Imaging examination revealed a radiolucent lesion with radiopaque areas within, unilocular, approximately 6 cm in greatest diameter, with defined boundaries and no corticalisation. The lesion extended from approximately the left premolar area to the right incisor area across the midline. It deformed and thinned the mandibular basal and displaced the inferior alveolar canal.
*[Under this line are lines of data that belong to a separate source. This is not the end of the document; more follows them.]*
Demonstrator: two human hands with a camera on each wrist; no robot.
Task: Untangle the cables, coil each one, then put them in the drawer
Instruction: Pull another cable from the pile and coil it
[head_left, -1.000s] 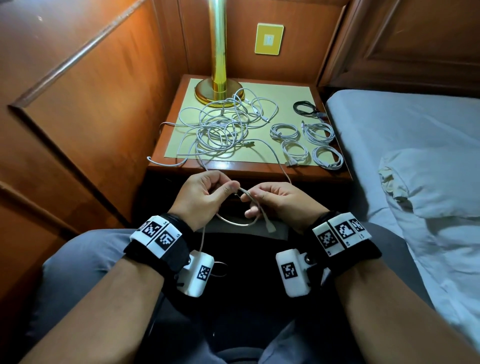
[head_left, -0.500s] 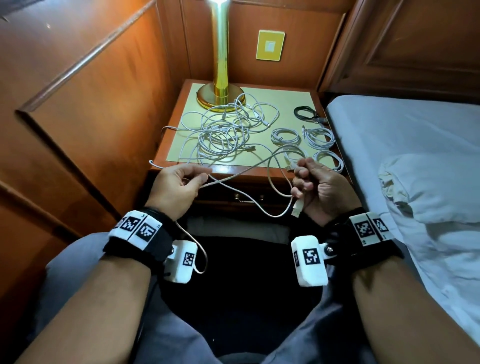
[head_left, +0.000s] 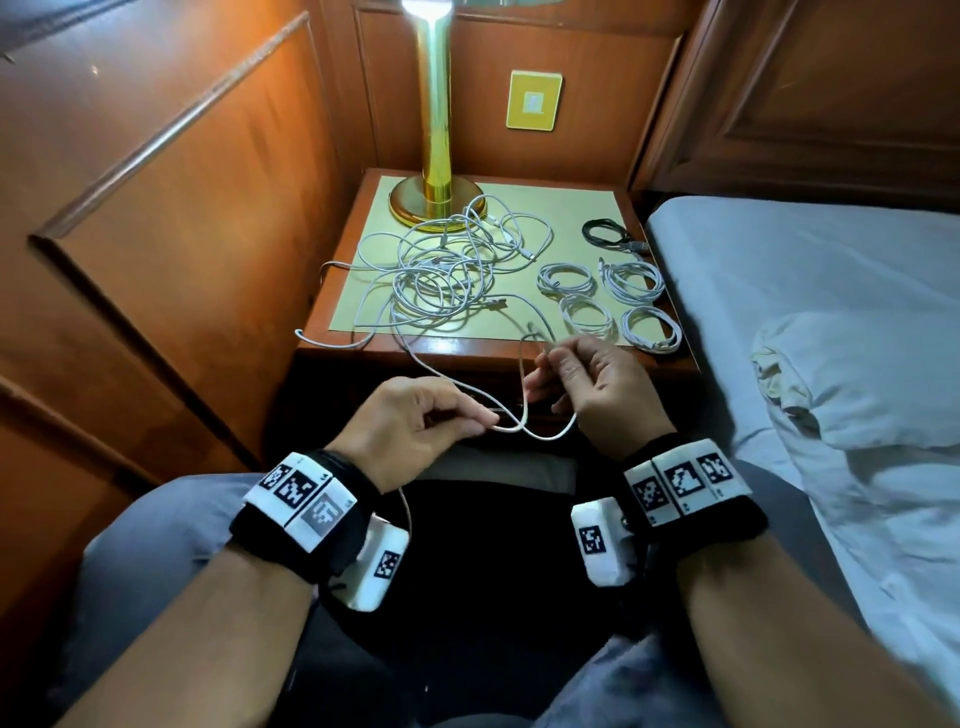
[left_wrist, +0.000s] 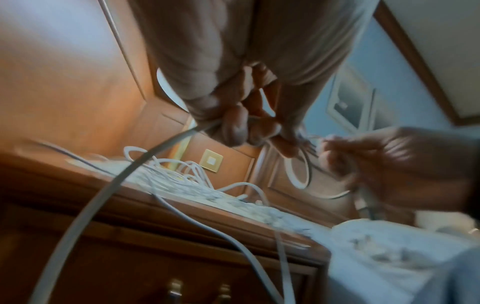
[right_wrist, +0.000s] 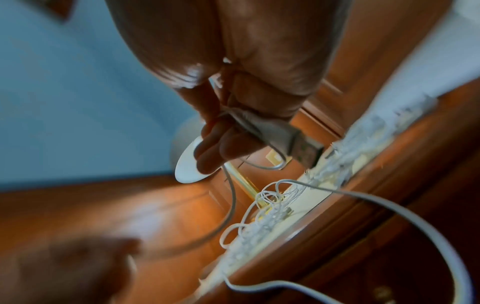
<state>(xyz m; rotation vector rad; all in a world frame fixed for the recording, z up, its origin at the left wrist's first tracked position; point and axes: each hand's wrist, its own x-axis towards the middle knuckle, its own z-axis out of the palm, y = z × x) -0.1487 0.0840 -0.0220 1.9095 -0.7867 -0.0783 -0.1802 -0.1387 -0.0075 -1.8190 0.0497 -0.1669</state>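
My left hand (head_left: 410, 421) pinches the thin white cable (head_left: 524, 415), my right hand (head_left: 597, 384) curls round its loop and its USB plug (right_wrist: 301, 148), just before the desk (head_left: 519, 353). Tangled cables (head_left: 441, 275) heap beside four neat white coils (head_left: 608, 301) on its smooth yellow top.
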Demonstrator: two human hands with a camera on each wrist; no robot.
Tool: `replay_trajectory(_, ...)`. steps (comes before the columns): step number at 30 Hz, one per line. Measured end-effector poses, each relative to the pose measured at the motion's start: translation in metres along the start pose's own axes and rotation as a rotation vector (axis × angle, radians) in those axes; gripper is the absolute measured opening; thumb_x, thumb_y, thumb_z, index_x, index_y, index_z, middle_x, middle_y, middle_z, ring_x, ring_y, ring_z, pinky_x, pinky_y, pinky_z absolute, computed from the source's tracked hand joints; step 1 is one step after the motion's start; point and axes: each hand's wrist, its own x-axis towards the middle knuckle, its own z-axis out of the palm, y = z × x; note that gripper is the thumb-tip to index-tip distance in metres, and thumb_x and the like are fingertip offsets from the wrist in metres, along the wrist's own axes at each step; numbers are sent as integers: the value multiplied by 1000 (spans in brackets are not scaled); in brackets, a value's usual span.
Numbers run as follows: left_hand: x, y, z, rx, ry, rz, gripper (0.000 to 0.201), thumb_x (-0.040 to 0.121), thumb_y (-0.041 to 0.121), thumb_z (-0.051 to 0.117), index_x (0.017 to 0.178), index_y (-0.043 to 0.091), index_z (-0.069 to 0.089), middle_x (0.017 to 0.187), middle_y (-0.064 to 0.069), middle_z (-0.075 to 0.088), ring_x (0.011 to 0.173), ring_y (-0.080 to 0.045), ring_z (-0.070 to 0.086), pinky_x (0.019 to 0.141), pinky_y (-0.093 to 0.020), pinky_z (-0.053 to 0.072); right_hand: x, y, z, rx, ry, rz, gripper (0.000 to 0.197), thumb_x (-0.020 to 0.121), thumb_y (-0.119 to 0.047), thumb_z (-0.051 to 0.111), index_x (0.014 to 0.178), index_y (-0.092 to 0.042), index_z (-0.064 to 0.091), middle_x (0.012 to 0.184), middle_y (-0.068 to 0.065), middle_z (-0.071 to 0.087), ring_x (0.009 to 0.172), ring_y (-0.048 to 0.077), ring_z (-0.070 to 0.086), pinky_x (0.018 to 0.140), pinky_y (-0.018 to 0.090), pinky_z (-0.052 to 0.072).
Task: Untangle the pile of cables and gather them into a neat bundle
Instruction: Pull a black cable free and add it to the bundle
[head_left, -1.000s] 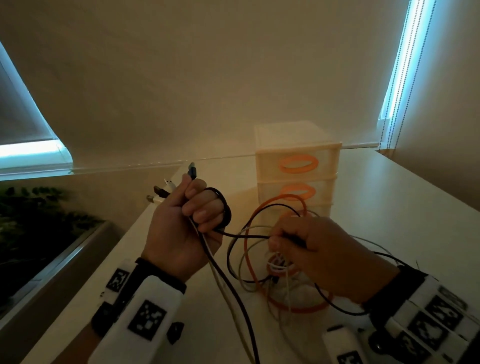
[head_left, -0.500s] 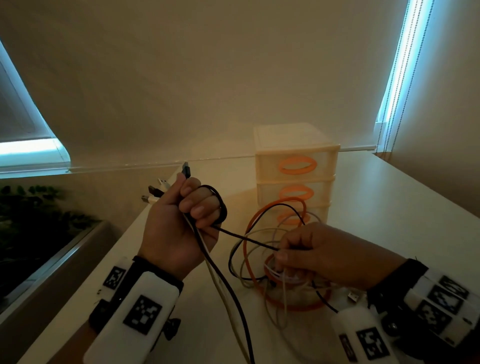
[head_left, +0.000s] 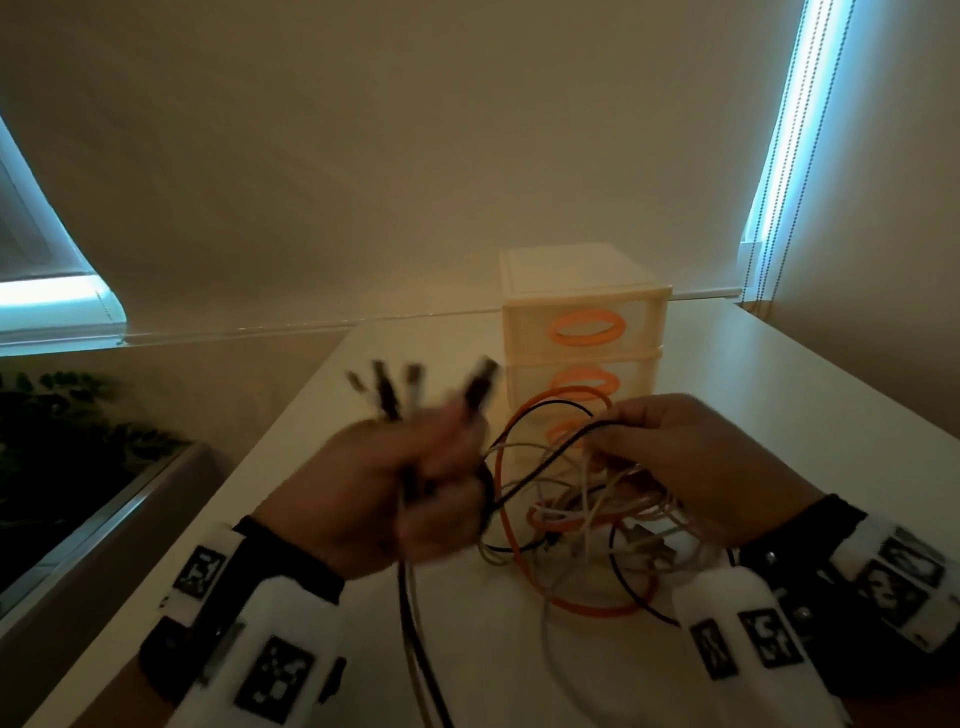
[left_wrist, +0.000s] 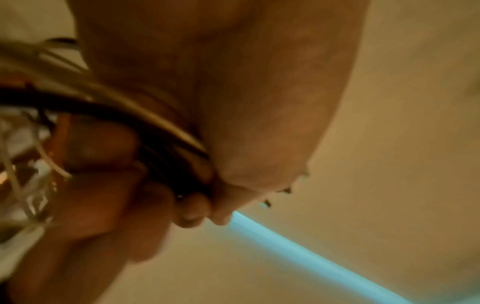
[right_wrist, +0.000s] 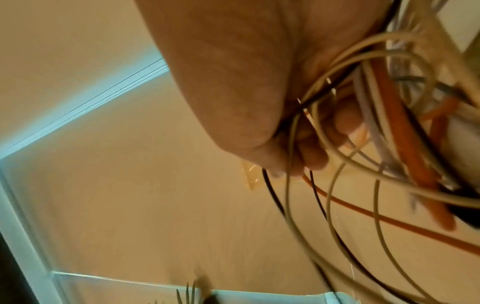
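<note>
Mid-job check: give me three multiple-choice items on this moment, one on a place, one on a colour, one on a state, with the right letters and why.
1. Where does the drawer unit stand?
A. On the table, beyond the cables
B. On the floor
C. In the planter

2. What colour is the thick loop in the tangle?
A. Blue
B. Orange
C. Green

3. What is the left hand doing?
A. Lying flat on the table
B. Hanging idle
C. Gripping several cable ends

Answers: 1 A, it stands on the tabletop behind both hands. 2 B, the thick loop is orange. 3 C, connectors stick up out of the fist; the right hand holds the tangle.
</note>
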Motion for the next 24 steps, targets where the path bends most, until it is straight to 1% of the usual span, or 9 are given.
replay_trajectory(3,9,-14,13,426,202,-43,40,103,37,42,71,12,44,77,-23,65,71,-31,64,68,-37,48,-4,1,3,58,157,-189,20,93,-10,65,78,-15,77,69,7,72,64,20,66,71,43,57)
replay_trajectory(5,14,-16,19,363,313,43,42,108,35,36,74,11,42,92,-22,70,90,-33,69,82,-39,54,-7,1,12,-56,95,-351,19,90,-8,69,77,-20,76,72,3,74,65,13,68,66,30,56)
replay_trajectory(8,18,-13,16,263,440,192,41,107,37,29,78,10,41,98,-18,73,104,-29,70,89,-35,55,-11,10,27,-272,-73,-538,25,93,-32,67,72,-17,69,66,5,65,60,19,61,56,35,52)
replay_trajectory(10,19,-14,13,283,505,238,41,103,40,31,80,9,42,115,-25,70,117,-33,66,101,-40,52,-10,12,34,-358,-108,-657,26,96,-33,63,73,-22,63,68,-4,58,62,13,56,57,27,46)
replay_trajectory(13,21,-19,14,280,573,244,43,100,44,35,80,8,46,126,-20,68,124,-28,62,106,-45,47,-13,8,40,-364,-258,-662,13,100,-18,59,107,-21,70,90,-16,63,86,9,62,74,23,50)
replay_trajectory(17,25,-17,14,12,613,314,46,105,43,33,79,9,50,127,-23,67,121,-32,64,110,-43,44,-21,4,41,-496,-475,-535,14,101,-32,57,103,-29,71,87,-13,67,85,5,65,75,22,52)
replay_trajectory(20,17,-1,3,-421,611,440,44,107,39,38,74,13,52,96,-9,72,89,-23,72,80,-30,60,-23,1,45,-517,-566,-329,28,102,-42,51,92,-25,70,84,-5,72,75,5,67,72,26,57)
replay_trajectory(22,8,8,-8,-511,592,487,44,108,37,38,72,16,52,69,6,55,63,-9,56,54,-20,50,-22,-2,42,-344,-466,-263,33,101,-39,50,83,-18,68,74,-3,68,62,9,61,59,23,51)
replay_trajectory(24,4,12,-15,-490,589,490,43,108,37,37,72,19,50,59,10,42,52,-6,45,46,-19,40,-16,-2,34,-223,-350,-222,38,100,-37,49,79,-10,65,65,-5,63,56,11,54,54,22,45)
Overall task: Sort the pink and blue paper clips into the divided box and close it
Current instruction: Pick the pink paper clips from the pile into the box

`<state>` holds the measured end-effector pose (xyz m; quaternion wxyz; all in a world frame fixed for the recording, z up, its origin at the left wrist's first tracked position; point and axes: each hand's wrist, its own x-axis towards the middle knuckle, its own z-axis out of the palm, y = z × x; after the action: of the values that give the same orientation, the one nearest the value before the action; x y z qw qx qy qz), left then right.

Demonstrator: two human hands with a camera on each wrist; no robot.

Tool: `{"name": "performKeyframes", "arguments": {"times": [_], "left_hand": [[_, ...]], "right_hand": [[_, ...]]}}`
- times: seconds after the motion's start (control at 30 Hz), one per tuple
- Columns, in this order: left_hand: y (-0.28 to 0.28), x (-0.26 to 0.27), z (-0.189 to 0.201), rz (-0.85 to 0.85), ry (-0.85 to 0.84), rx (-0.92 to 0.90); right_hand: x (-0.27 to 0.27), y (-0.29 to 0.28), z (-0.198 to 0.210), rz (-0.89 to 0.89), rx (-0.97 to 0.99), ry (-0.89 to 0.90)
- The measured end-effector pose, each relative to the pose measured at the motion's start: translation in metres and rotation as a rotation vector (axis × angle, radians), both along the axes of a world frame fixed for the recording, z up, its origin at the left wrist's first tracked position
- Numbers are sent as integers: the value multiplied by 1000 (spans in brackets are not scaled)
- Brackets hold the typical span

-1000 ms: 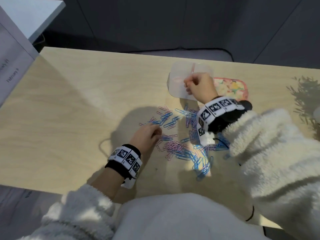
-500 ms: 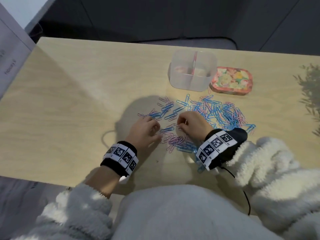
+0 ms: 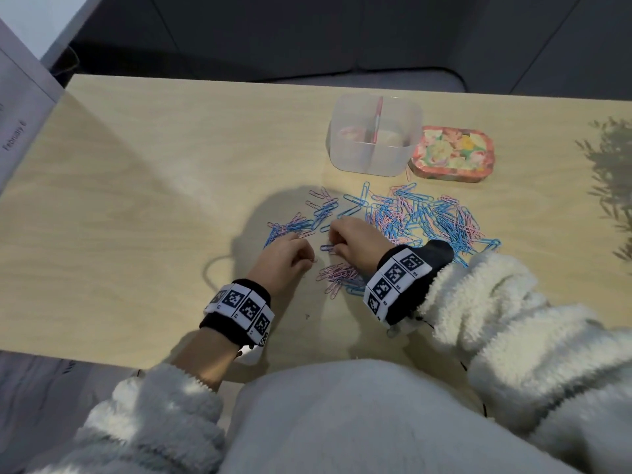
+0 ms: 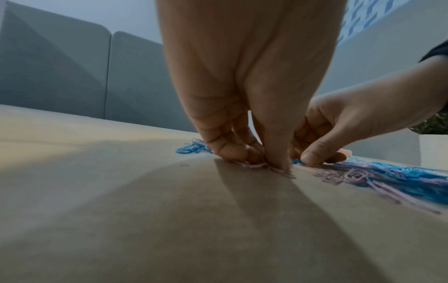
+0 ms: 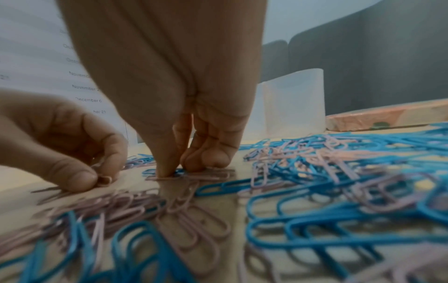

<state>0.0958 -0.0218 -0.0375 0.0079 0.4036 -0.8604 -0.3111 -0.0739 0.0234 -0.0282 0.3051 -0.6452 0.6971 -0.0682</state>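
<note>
While most of the clips lie loose on the table, the sorting looks only just begun.

Paper clips: the pink and blue paper clips [image 3: 403, 217] lie scattered in a mixed heap just in front of the divided box, with a mostly pink cluster [image 3: 337, 273] at the near end of the heap, farther from the box.

Divided box: the clear divided box [image 3: 374, 157] stands open at the far side of the heap. Something pink shows in it beside the partition, but its contents are too faint to tell.

Lid: the floral lid [image 3: 451, 153] lies flat, touching or just beside the box on its right.

Right hand: the right hand [image 3: 355, 239] is at the near end of the heap, well short of the box. Its thumb and fingertips are narrowed onto a pink clip [image 5: 191, 177] lying on the table.

Left hand: the left hand [image 3: 284, 260] is just left of the right hand. Its fingers are curled, pinching pink clips [image 5: 104, 180] against the table.

Step in hand: gathering pink clips from the mixed heap.

Next move: likely lifting the pinched clips and carrying them over the heap to one compartment of the box without dragging blue ones along.

Writing: the sheet [image 3: 20, 107], far left of the box, reads "February". The right wrist view shows "November" and "December 6".

Brands: none legible.
</note>
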Motion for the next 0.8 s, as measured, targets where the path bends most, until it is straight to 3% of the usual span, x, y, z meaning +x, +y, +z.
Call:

The protocol described above for the treatment of LCG was implemented. Two series of intralesional corticosteroids were performed. The first series was performed between March and April 2000 and the 2nd series started in September 2000, 5 months after the completion of the 1st series.
Fifteen months after the start of treatment, in May 2001, because the lesion had not disappeared and the bone cortices did not allow passage of the needle to attempt a new series of infiltrations, it was decided to perform surgical enucleation. Under general anaesthesia and through a buccal approach the lesion was accessed. Contrary to expectations, we did not find a bleeding, friable lesion corresponding to the macroscopic characteristics of LCGs, but rather an increase in bone volume without clear limits with the normal bone structure. Surgical remodelling of the lesion with drills was performed.
The patient is now clinically cured 39 months after initiation of treatment and 24 months after surgical remodelling, with no midfacial midline deviation and a lower alveolar ridge suitable for prosthetic use.